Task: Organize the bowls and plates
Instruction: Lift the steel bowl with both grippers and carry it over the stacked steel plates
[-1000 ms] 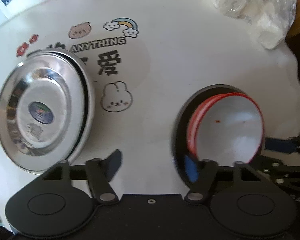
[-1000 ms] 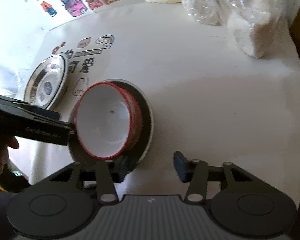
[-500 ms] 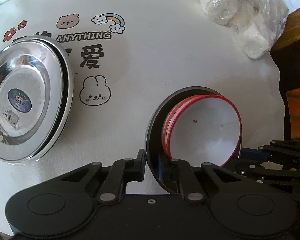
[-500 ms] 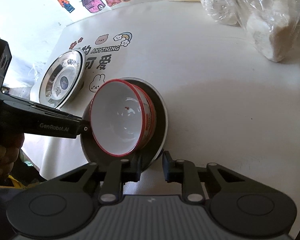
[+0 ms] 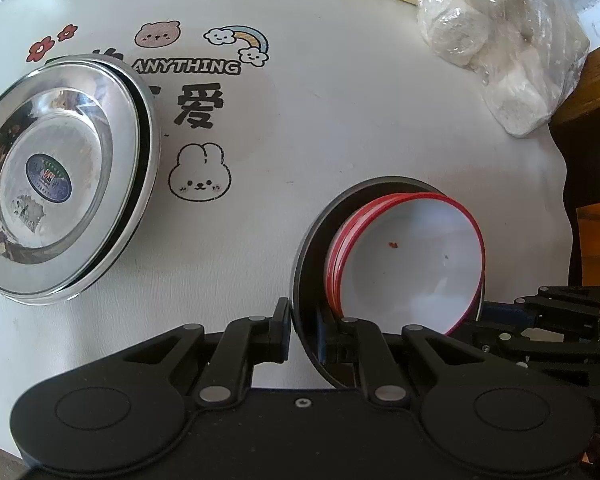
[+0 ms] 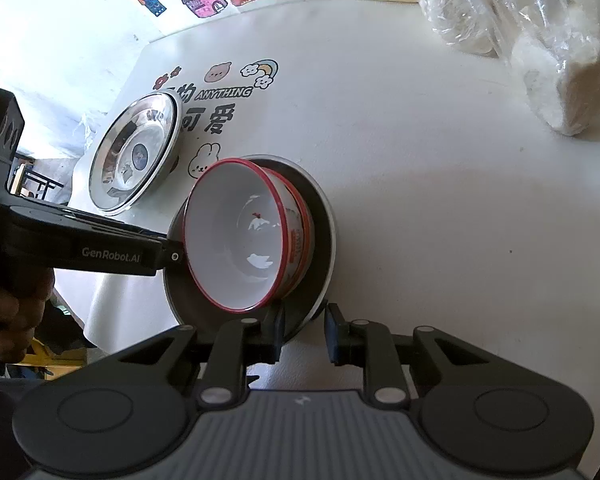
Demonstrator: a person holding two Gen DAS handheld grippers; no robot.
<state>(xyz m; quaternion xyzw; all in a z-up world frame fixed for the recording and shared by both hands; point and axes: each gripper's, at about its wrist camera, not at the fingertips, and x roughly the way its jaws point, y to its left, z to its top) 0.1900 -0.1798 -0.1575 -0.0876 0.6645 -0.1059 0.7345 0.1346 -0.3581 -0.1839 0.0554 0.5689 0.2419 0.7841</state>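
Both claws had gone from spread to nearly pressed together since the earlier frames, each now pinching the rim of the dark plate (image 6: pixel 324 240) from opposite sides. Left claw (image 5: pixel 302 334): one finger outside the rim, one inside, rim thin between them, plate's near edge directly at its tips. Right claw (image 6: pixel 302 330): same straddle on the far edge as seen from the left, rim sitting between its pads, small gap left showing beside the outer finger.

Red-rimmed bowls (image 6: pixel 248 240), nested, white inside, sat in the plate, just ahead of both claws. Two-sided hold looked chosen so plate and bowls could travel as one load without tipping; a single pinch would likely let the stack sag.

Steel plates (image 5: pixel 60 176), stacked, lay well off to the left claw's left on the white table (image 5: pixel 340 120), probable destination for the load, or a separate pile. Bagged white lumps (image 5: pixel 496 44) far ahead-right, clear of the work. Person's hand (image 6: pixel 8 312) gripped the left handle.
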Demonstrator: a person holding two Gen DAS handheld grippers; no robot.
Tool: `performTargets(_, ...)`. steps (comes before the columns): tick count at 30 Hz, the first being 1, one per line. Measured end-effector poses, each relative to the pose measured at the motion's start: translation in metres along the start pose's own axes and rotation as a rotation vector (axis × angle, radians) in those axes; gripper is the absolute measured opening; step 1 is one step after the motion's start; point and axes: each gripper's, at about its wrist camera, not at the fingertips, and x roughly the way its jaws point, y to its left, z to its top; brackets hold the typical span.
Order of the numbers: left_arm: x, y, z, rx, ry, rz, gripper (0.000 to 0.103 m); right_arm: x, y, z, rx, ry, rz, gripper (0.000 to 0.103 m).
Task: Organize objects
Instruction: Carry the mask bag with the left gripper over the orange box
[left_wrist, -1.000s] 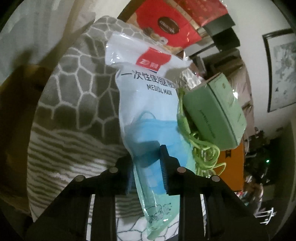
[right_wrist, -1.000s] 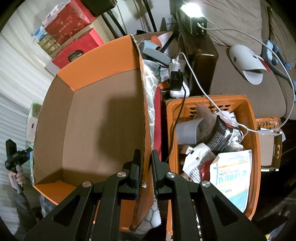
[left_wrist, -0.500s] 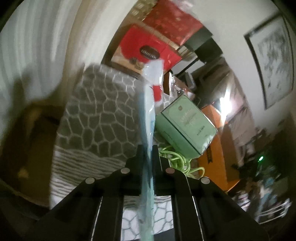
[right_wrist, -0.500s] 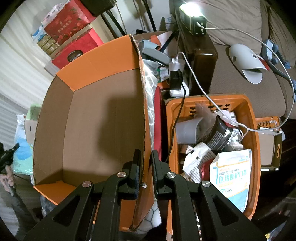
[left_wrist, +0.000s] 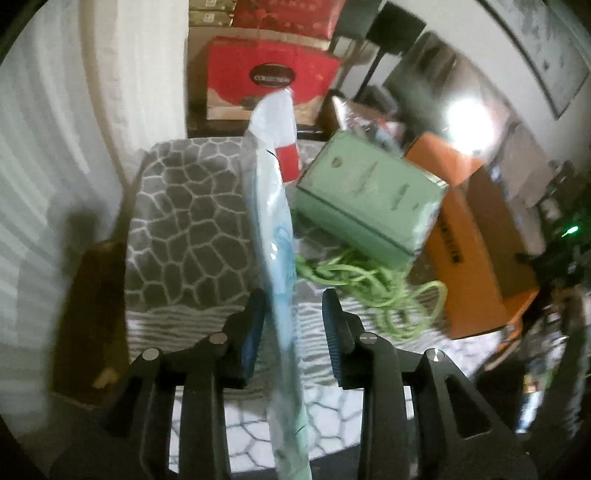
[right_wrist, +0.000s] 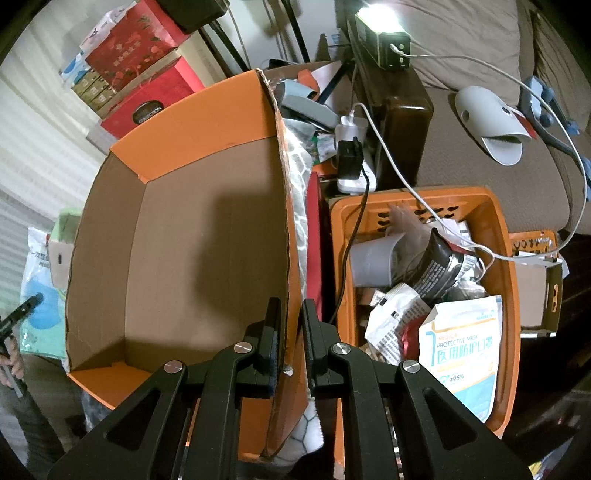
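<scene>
Left gripper (left_wrist: 293, 314) jaws opening, mask packet (left_wrist: 275, 221) edge-on between them; right gripper (right_wrist: 291, 332) clamped on orange box wall (right_wrist: 286, 206).

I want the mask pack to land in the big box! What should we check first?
1. Cardboard box has room inside: ok.
2. Right gripper shut on the box wall, holding it open: ok.
3. Mask pack held firmly by the left gripper: not ok, jaws opening, right jaw clear of it.
4. Pack above the box opening: not ok, it shows beside the box's outer wall.
5. Green cord clear of the pack: cannot tell.
</scene>
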Motion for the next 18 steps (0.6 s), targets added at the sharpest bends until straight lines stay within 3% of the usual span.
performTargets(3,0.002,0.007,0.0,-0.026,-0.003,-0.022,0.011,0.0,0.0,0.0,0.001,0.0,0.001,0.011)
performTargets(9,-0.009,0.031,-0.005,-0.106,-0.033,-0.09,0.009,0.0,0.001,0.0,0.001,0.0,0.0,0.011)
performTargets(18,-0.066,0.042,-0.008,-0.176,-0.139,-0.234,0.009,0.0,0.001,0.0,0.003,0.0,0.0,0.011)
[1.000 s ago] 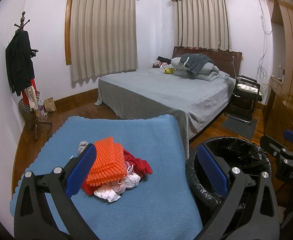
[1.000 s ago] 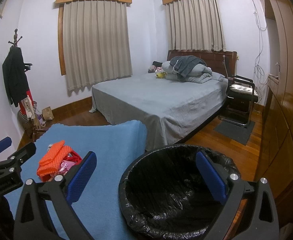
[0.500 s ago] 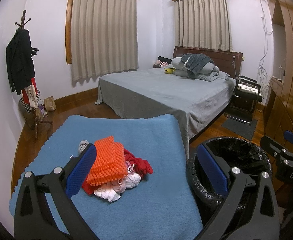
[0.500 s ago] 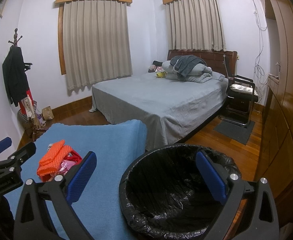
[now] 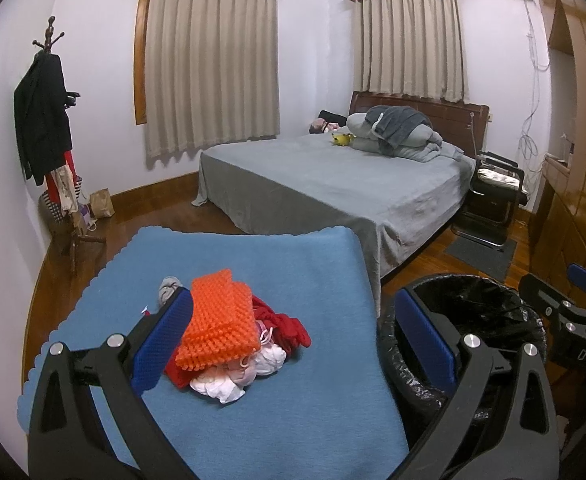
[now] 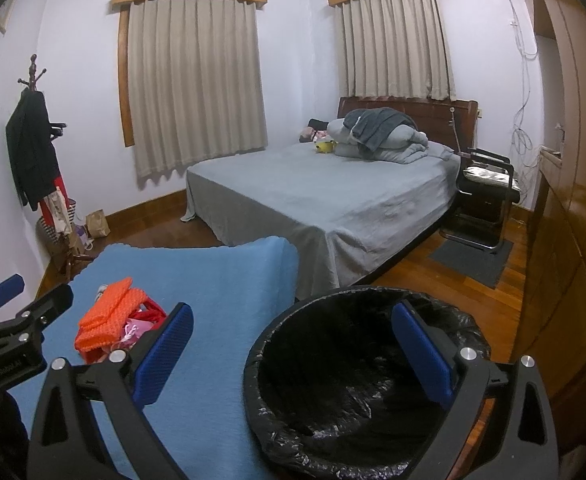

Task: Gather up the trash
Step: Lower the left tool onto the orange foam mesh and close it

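A loose heap of trash point(image 5: 237, 344), an orange knobbly foam sheet over red scraps and white crumpled tissue, lies on the blue cloth-covered table point(image 5: 293, 264), just left of the round bin lined with a black plastic bag point(image 6: 357, 384). The likely risk is a partial grab: closing on the foam alone could scatter the tissue, or drop bits short of the bin. The left gripper point(image 5: 289, 344) hangs near the heap, tongs spread and empty. The right gripper point(image 6: 293, 356) hangs near the bin, likewise spread and empty.
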Tool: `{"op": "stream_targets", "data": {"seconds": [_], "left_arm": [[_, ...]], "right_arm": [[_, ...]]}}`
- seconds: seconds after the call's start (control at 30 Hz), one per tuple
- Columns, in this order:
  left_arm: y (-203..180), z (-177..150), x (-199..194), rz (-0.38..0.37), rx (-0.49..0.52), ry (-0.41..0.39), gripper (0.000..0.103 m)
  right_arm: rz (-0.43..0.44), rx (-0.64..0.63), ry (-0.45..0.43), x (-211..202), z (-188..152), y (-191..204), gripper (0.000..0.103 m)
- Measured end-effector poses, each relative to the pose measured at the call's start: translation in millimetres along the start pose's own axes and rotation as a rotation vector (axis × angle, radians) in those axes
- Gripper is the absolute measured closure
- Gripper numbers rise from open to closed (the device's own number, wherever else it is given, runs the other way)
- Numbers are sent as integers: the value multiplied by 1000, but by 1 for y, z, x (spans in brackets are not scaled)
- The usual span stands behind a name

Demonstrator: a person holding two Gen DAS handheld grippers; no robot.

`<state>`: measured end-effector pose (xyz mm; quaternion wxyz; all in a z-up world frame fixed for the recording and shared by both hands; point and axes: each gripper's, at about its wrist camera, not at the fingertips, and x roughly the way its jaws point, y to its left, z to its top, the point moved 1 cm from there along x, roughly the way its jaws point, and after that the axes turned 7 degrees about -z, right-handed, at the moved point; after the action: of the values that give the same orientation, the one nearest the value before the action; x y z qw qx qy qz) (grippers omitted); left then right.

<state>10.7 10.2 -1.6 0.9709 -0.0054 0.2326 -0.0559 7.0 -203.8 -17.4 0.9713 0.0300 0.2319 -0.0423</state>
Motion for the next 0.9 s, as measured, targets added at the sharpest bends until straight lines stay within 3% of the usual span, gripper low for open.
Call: {"op": "stream_targets", "data": {"seconds": [0.27, 0.57, 0.9], "left_arm": [[21, -12, 15, 55, -10, 16, 5], [79, -27, 49, 149, -69, 68, 5], [102, -30, 113, 141, -89, 137, 6]], "right_arm": [[28, -15, 18, 23, -4, 20, 6], [69, -44, 73, 71, -17, 59, 6], [86, -77, 130, 125, -18, 98, 10]]}}
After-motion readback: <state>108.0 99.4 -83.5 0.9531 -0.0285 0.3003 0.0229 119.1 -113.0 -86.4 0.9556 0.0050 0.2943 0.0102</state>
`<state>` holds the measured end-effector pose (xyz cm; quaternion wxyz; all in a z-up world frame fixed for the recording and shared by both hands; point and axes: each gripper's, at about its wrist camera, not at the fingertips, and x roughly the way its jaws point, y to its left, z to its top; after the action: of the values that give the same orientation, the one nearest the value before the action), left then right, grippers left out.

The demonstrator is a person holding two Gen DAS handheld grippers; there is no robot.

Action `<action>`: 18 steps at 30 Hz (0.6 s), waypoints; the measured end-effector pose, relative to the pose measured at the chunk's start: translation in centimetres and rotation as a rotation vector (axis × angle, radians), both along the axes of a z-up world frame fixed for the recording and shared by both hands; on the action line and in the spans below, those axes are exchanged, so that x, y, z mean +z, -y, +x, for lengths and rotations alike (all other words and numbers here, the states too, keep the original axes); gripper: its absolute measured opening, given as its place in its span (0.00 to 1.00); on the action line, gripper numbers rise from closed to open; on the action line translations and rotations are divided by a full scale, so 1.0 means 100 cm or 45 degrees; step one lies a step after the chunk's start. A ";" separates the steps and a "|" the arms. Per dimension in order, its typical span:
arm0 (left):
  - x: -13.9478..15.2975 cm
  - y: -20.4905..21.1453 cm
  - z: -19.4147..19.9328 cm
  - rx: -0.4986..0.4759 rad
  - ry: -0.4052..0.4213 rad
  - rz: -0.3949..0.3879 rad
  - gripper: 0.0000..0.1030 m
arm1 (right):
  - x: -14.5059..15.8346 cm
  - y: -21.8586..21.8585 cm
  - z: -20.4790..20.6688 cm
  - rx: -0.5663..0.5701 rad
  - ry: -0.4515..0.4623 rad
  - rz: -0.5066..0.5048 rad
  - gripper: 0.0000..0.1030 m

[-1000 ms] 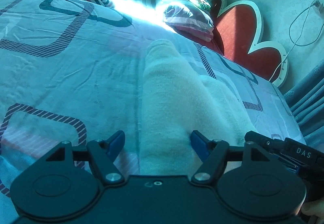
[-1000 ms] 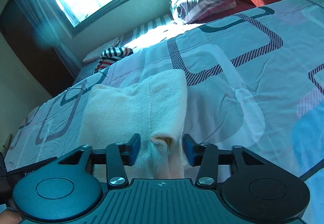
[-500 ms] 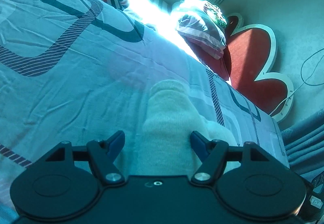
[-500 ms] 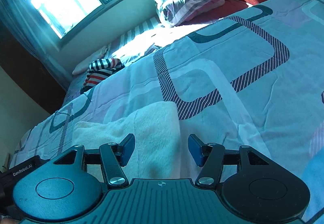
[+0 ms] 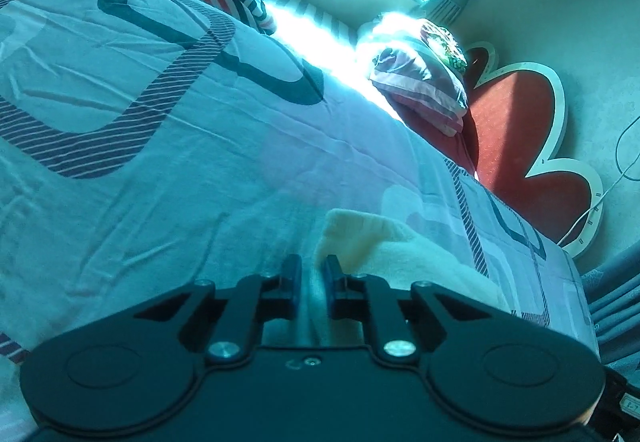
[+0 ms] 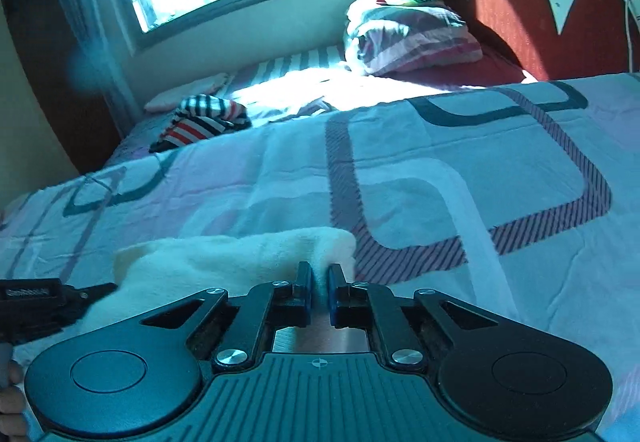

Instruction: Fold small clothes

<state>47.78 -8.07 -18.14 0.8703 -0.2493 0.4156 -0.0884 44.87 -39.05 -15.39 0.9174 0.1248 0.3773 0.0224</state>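
On the bed (image 6: 440,178), both tools angled down, left tool (image 5: 312,278) closing on cream garment (image 6: 224,262), right tool (image 6: 319,292) pinching it

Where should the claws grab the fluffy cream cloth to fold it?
Probably by its near corners, coming in low from the near edge, one claw each side. The cream cloth lies flat and limp on the bedspread, so only an edge gives something to pinch. The right claw is shut on one corner; the left claw is closing on the other.
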 end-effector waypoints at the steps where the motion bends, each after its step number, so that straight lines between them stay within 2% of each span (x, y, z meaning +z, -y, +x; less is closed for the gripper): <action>1: 0.002 0.001 0.000 -0.008 0.006 0.010 0.11 | -0.004 0.003 0.000 -0.017 -0.010 0.002 0.07; 3: 0.008 0.005 -0.002 -0.037 0.028 0.033 0.12 | -0.006 0.006 -0.001 -0.029 -0.014 0.001 0.07; 4: 0.010 0.006 -0.004 -0.039 0.035 0.050 0.15 | -0.006 0.006 -0.001 -0.021 -0.015 -0.004 0.07; 5: 0.012 0.007 -0.005 -0.034 0.037 0.059 0.22 | -0.004 0.006 0.000 -0.004 -0.017 0.004 0.07; 8: 0.013 0.001 -0.008 -0.005 0.019 0.031 0.33 | 0.005 0.015 -0.005 -0.040 -0.025 0.093 0.08; 9: 0.014 -0.002 -0.011 0.005 0.017 0.021 0.38 | 0.009 0.020 -0.008 -0.054 -0.021 0.133 0.13; 10: 0.016 -0.005 -0.014 0.015 0.019 0.019 0.52 | 0.013 0.023 -0.013 -0.063 -0.010 0.149 0.24; 11: 0.018 -0.009 -0.018 0.024 0.025 0.023 0.65 | 0.018 0.025 -0.018 -0.070 0.001 0.150 0.31; 12: 0.019 -0.011 -0.023 0.026 0.031 0.027 0.69 | 0.022 0.026 -0.024 -0.076 0.013 0.151 0.43; 13: 0.020 -0.012 -0.027 0.016 0.034 0.034 0.68 | 0.024 0.028 -0.030 -0.071 0.024 0.160 0.46; 18: 0.019 -0.014 -0.049 -0.036 0.009 0.016 0.68 | 0.032 0.025 -0.058 -0.037 0.023 0.212 0.46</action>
<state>42.91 -6.68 -16.24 0.8719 -0.2377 0.4165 -0.0992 39.08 -41.59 -12.19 0.9074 0.2060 0.3638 0.0415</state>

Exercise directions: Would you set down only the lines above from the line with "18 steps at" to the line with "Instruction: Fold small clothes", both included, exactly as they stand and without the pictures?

Task result:
Action `<action>`: 18 steps at 30 Hz (0.6 s), waypoints; the measured end-effector pose, relative to the pose measured at the chunk's start: translation in centimetres and rotation as a rotation vector (axis × angle, radians), both along the axes of a z-up world frame fixed for the recording and shared by both hands; on the action line and in the spans below, those axes are exchanged, so that x, y, z mean +z, -y, +x, for lengths and rotations alike (all other words and numbers here, the states too, keep the original axes); gripper: its absolute measured opening, given as its place in its span (0.00 to 1.00); on the action line, gripper numbers rise from closed to open; on the action line translations and rotations are divided by a full scale, so 1.0 means 100 cm or 45 degrees; step one lies a step after the chunk's start. A ";" separates the steps and a "|" the arms. Per dimension in order, its typical span:
arm0 (left):
  - x: -13.9478..15.2975 cm
  - y: -20.4905..21.1453 cm
  - z: -19.4147..19.9328 cm
  - rx: -0.4986..0.4759 rad
  - ry: -0.4052..0.4213 rad
  - rz: -0.3949..0.3879 rad
  - gripper: 0.0000..0.1030 m
arm1 (right):
  - x: -14.5059..15.8346 cm
  - y: -21.8586..21.8585 cm
  - z: -20.4790..20.6688 cm
  - rx: -0.5663..0.5701 rad
  - ry: -0.4515..0.4623 rad
  - rz: -0.5066..0.5048 rad
  - gripper: 0.0000..0.1030 m

[-1000 ms] 
[-1000 ms] 
[-500 ms] 
[-500 ms] 
[+0 ms] 
[+0 ms] 

Instruction: Fold small clothes

The output requires no further additions.